» TASK OBJECTIVE
Line by line, the data below should be set down unchanged, with images excluded.

» MATERIAL TO PROCESS
* * * * * * *

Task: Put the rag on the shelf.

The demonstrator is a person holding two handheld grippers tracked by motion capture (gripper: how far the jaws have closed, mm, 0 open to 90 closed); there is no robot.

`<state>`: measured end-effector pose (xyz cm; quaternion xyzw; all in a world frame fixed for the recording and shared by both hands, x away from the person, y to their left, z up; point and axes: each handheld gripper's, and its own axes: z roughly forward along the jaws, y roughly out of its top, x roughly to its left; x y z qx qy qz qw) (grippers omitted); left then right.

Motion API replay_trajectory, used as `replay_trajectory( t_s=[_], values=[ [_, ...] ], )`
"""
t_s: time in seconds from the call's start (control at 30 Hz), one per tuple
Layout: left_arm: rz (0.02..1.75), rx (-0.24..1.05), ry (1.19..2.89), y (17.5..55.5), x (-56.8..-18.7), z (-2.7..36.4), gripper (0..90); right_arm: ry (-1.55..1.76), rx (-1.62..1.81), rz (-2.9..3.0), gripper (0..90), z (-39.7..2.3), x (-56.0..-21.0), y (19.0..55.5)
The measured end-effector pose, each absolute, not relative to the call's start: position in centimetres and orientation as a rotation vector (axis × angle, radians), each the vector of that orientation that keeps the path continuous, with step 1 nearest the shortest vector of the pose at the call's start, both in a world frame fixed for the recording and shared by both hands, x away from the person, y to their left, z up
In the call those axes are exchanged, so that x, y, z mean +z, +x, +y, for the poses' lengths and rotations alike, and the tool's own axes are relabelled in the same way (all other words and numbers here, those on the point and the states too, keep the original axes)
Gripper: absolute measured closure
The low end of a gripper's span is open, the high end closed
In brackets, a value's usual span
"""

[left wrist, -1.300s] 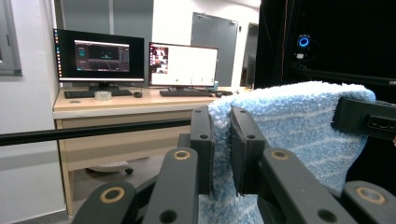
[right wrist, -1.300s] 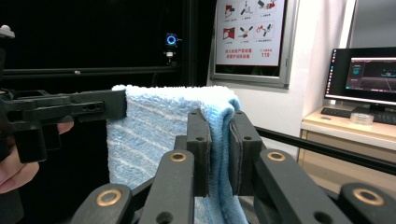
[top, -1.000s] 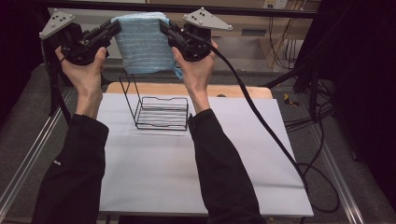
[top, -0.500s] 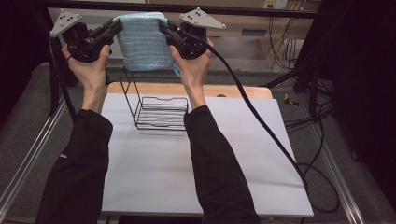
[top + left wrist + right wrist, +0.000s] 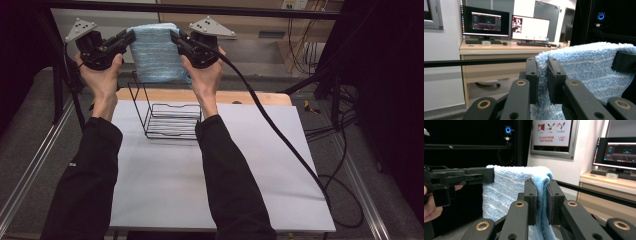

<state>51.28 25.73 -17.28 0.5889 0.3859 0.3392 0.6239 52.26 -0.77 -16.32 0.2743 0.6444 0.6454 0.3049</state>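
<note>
Left claw [image 5: 129,38] clamps one top corner of my fluffy light-blue terry towel [image 5: 155,55], right claw [image 5: 175,38] the other, stretched above the black wire rack [image 5: 167,112]. Uneven lowering could snag the hem on its wires.

The wire rack [image 5: 170,117] is the landmark. Its top stands open, with nothing across its mouth, but its tall wire back and sides fence that opening. Directly above the wire rack hangs the blue towel [image 5: 156,52], stretched between the left claw [image 5: 131,38] and the right claw [image 5: 173,37] — it blocks the straight drop. Both forearms flank the wire rack closely. In front of the wire rack and to its right the white counter [image 5: 260,165] lies bare — wide passage there. A black bar [image 5: 200,9] crosses high behind the wire rack.
</note>
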Motion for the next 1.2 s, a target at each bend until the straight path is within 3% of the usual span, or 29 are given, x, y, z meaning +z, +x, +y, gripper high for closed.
replay_trajectory(
  t_s=[0.57, 1.2],
  values=[
    [0.874, 0.744, 1.432, 51.7, -20.1, 25.7, 80.2, 0.815, 1.686, 1.758, 81.3, -1.2, -19.3, 52.8],
    [0.806, 0.71, 1.501, 49.4, -21.9, 26.3, 79.8, 0.826, 1.7, 1.827, 80.6, -2.0, -21.7, 51.1]
  ],
)
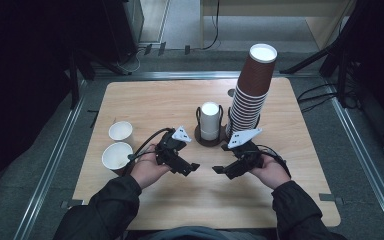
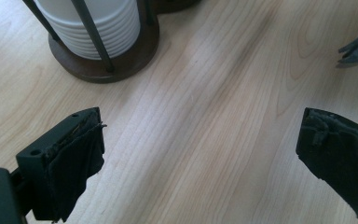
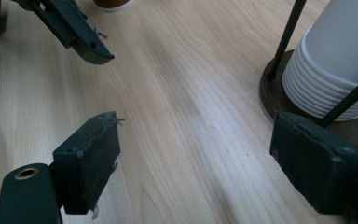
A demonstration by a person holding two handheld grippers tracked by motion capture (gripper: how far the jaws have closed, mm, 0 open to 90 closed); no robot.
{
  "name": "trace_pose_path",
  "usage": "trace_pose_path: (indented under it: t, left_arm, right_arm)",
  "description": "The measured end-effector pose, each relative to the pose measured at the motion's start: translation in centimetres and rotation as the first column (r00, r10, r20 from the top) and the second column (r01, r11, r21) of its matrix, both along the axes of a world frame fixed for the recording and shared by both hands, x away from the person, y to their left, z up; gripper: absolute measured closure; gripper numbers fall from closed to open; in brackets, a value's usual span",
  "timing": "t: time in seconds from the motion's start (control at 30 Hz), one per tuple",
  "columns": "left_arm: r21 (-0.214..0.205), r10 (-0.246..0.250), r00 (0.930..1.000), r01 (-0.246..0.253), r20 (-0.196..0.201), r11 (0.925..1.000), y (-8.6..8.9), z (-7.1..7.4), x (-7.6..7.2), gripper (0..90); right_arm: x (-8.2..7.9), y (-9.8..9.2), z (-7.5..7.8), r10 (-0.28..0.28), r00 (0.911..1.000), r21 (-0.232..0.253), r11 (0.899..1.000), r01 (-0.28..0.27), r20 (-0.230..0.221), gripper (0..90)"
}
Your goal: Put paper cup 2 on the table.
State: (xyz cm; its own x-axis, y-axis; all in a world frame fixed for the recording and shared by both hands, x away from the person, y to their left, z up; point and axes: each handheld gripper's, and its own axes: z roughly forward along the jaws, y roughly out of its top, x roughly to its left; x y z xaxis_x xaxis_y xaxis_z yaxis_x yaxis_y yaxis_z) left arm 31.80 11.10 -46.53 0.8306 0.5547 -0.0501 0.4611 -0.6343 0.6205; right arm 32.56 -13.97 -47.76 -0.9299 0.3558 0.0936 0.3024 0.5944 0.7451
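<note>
Hovering low over bare table (image 1: 145, 100), left gripper (image 1: 192, 169) and right gripper (image 1: 218, 170) both spread wide, holding nothing — white cup stack (image 1: 210, 121) upright in its holder (image 1: 201, 137) just beyond; advisable to approach level, clear of the rods, pinching the top cup's rim only.

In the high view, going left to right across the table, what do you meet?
Two open cups → left gripper → white cup stack in holder → right gripper → tall brown cup stack.
</note>
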Motion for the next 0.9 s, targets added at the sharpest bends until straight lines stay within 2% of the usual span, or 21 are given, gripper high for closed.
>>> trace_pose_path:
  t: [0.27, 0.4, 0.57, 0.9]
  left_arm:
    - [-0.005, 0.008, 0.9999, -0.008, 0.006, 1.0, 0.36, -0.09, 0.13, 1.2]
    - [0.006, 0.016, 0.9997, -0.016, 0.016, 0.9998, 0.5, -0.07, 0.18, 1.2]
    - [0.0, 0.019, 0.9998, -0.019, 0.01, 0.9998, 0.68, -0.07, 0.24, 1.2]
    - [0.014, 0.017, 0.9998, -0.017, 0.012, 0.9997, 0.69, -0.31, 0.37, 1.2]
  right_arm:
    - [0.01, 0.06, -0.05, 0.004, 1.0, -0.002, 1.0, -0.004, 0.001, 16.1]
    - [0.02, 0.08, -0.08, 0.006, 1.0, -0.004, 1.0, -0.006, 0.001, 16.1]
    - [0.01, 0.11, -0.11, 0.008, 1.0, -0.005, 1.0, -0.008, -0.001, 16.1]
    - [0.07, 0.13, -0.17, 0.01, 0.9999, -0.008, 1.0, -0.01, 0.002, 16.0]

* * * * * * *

» RESULT
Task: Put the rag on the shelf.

The demonstrator is a person holding two handheld grippers tracked by motion capture (gripper: how far the jaws have closed, mm, 0 open to 90 closed); there is no robot.

`<state>`: measured end-effector pose (xyz cm; quaternion xyzw; all in a world frame fixed for the recording and shared by both hands, x away from the person, y to their left, z up; point and axes: each handheld gripper's, and its own axes: z roughly forward along the jaws, y roughly out of its top, x roughly to its left; x y z qx qy qz qw) (grippers omitted); left then right.

Motion API replay_trajectory, used as `replay_trajectory( t_s=[_], values=[ [_, ...] ], )`
"""
t_s: time in seconds from the call's start (control at 30 Hz), one per tuple
Layout: left_arm: rz (0.02..1.75), rx (-0.24..1.05), ry (1.19..2.89), y (17.5..55.5), x (-56.8..-18.7), z (-2.7..36.4), gripper (0..90); right_arm: ry (-1.55..1.76), rx (-1.62..1.81), rz (-2.9..3.0), gripper (0..90), z (-39.7..2.3), x (-56.0..-21.0), y (19.0..55.5)
The measured end-effector pose, each absolute, not relative to the call's start: position in centimetres and orientation as a rotation vector (axis × angle, radians), each the vector of that orientation that keeps the path continuous, with step 1 nearest the shortest vector of the pose at the call's start, both in a world frame fixed for the recording and shared by both hands, x away from the person, y to their left, z up
In the call those axes are exchanged, so that x, y, z mean +z, +x, +y, for the poses' lengths and rotations alike, and the tool's own axes are relabelled in the same way (all other words and numbers here, those on the point and the states too, keep the original axes)
Gripper: absolute measured closure
The low end of a gripper's span is open, the high end closed
In brackets, a value's usual span
"""

[left wrist, -1.300s] 
[right wrist, -1.300s] 
[top, -1.000s] 
[top, -0.500s] 
[top + left wrist + right wrist, +0.000s] 

<state>51.28 25.73 -17.28 0.5889 0.3859 0.3392 0.6239 52.26 -0.77 -16.32 0.2743 0.6444 0.6454 0.3049</state>
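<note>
Left claw [image 5: 129,38] clamps one top corner of my fluffy light-blue terry towel [image 5: 155,55], right claw [image 5: 175,38] the other, stretched above the black wire rack [image 5: 167,112]. Uneven lowering could snag the hem on its wires.

The wire rack [image 5: 170,117] is the landmark. Its top stands open, with nothing across its mouth, but its tall wire back and sides fence that opening. Directly above the wire rack hangs the blue towel [image 5: 156,52], stretched between the left claw [image 5: 131,38] and the right claw [image 5: 173,37] — it blocks the straight drop. Both forearms flank the wire rack closely. In front of the wire rack and to its right the white counter [image 5: 260,165] lies bare — wide passage there. A black bar [image 5: 200,9] crosses high behind the wire rack.
</note>
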Motion for the next 1.2 s, a target at each bend until the straight path is within 3% of the usual span, or 29 are given, x, y, z meaning +z, +x, +y, gripper high for closed.
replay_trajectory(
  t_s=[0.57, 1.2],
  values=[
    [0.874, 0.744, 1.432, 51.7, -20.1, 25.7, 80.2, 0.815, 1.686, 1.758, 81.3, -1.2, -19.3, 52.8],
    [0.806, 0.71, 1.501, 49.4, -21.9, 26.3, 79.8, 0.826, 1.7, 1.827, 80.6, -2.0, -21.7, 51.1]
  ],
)
A demonstration by a person holding two handheld grippers tracked by motion capture (gripper: how far the jaws have closed, mm, 0 open to 90 closed); no robot.
{
  "name": "trace_pose_path",
  "usage": "trace_pose_path: (indented under it: t, left_arm, right_arm)",
  "description": "The measured end-effector pose, each relative to the pose measured at the motion's start: translation in centimetres and rotation as the first column (r00, r10, r20 from the top) and the second column (r01, r11, r21) of its matrix, both along the axes of a world frame fixed for the recording and shared by both hands, x away from the person, y to their left, z up; gripper: absolute measured closure; gripper numbers fall from closed to open; in brackets, a value's usual span",
  "timing": "t: time in seconds from the motion's start (control at 30 Hz), one per tuple",
  "columns": "left_arm: r21 (-0.214..0.205), r10 (-0.246..0.250), r00 (0.930..1.000), r01 (-0.246..0.253), r20 (-0.196..0.201), r11 (0.925..1.000), y (-8.6..8.9), z (-7.1..7.4), x (-7.6..7.2), gripper (0..90); right_arm: x (-8.2..7.9), y (-9.8..9.2), z (-7.5..7.8), r10 (-0.28..0.28), r00 (0.911..1.000), r21 (-0.232..0.253), r11 (0.899..1.000), r01 (-0.28..0.27), r20 (-0.230..0.221), gripper (0..90)"
}
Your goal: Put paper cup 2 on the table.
State: (xyz cm; its own x-axis, y-axis; all in a world frame fixed for the recording and shared by both hands, x away from the person, y to their left, z up; point and axes: each handheld gripper's, and its own axes: z roughly forward along the jaws, y roughly out of its top, x roughly to its left; x y z xaxis_x xaxis_y xaxis_z yaxis_x yaxis_y yaxis_z) left arm 31.80 11.10 -46.53 0.8306 0.5547 -0.0501 0.4611 -0.6343 0.6205; right arm 32.56 -13.97 -47.76 -0.9299 0.3558 0.0936 0.3024 0.5944 0.7451
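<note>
Hovering low over bare table (image 1: 145, 100), left gripper (image 1: 192, 169) and right gripper (image 1: 218, 170) both spread wide, holding nothing — white cup stack (image 1: 210, 121) upright in its holder (image 1: 201, 137) just beyond; advisable to approach level, clear of the rods, pinching the top cup's rim only.

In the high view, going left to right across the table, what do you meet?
Two open cups → left gripper → white cup stack in holder → right gripper → tall brown cup stack.
</note>
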Motion for the next 0.9 s, targets added at the sharpest bends until straight lines stay within 2% of the usual span, or 21 are given, gripper high for closed.
>>> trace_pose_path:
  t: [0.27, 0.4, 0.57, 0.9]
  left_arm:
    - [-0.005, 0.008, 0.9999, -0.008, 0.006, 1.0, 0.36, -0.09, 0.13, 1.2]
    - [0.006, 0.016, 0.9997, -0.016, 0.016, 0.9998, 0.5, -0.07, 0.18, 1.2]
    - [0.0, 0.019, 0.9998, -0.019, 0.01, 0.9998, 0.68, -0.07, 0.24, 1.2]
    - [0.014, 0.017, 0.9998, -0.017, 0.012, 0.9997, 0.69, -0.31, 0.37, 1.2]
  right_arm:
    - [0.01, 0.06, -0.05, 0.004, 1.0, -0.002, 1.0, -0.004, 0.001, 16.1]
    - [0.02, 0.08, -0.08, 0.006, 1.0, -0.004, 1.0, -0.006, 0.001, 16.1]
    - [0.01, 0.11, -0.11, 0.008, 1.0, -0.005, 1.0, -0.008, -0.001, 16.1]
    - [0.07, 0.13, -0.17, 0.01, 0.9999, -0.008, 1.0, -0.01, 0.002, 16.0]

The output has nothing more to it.